Async Usage (Recommended)

import asyncio
from owl_browser import OwlBrowser, RemoteConfig

async def main():
    config = RemoteConfig(
        url="https://your-domain.com",
        token="your-secret-token"
    )

    async with OwlBrowser(config) as browser:
        # Create a browser context
        ctx = await browser.create_context()
        context_id = ctx["context_id"]

        # Navigate to a page
        await browser.navigate(context_id=context_id, url="https://example.com")

        # Click an element
        await browser.click(context_id=context_id, selector="button#submit")

        # Take a screenshot
        screenshot = await browser.screenshot(context_id=context_id)
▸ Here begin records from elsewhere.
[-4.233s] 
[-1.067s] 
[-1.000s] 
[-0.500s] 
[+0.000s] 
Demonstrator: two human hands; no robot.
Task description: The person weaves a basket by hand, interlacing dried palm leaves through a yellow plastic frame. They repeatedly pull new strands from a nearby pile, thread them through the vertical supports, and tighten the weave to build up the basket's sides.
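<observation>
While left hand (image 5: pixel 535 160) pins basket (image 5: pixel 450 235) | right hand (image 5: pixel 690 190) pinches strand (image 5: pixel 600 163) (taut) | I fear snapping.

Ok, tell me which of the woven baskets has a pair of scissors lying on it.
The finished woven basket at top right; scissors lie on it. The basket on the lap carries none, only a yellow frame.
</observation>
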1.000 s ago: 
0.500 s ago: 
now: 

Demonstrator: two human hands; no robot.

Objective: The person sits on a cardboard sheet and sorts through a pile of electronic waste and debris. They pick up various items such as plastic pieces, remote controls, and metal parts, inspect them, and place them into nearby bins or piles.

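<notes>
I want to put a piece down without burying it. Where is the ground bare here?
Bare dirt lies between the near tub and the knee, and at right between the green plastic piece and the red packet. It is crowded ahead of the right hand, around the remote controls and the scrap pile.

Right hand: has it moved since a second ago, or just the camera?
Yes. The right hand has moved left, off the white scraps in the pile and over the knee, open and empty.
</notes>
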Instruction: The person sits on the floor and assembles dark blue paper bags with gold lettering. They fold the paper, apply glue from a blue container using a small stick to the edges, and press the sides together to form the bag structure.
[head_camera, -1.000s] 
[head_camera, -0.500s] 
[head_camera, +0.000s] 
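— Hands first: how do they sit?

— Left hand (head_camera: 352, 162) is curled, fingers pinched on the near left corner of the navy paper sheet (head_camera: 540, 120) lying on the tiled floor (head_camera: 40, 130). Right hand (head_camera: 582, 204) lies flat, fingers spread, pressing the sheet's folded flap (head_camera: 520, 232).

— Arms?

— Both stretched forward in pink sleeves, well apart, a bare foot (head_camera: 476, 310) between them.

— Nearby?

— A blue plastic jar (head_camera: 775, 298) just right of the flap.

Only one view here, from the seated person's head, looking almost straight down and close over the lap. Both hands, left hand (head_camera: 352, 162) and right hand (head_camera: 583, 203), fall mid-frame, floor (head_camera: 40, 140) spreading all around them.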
        # Extract text content
        text = await browser.extract_text(context_id=context_id, selector="h1")
        print(f"Page title: {text}")

        # Close the context
        await browser.close_context(context_id=context_id)

asyncio.run(main())

Sync Usage

from owl_browser import OwlBrowser, RemoteConfig

config = RemoteConfig(
    url="http://localhost:8080",
    token="your-secret-token"
)

browser = OwlBrowser(config)
browser.connect_sync()

# Execute tools synchronously
ctx = browser.execute_sync("browser_create_context")
browser.execute_sync("browser_navigate", context_id=ctx["context_id"], url="https://example.com")
browser.execute_sync("browser_close_context", context_id=ctx["context_id"])

browser.close_sync()

Authentication

Bearer Token

config = RemoteConfig(
    url="http://localhost:8080",
    token="your-secret-token"
)

JWT Authentication

from owl_browser import RemoteConfig, AuthMode, JWTConfig

config = RemoteConfig(
    url="http://localhost:8080",
    auth_mode=AuthMode.JWT,
    jwt=JWTConfig(
        private_key_path="/path/to/private.pem",
        expires_in=3600,  # 1 hour
        refresh_threshold=300,  # Refresh 5 minutes before expiry
        issuer="my-app",
        subject="user-123"
    )
)

Flow Execution

Execute test flows from JSON files (compatible with Owl Browser frontend format):

from owl_browser import OwlBrowser, RemoteConfig
from owl_browser.flow import FlowExecutor

async def run_flow():
    async with OwlBrowser(RemoteConfig(...)) as browser:
        ctx = await browser.create_context()
        executor = FlowExecutor(browser, ctx["context_id"])

        # Load and execute a flow
        flow = FlowExecutor.load_flow("test-flows/navigation.json")
        result = await executor.execute(flow)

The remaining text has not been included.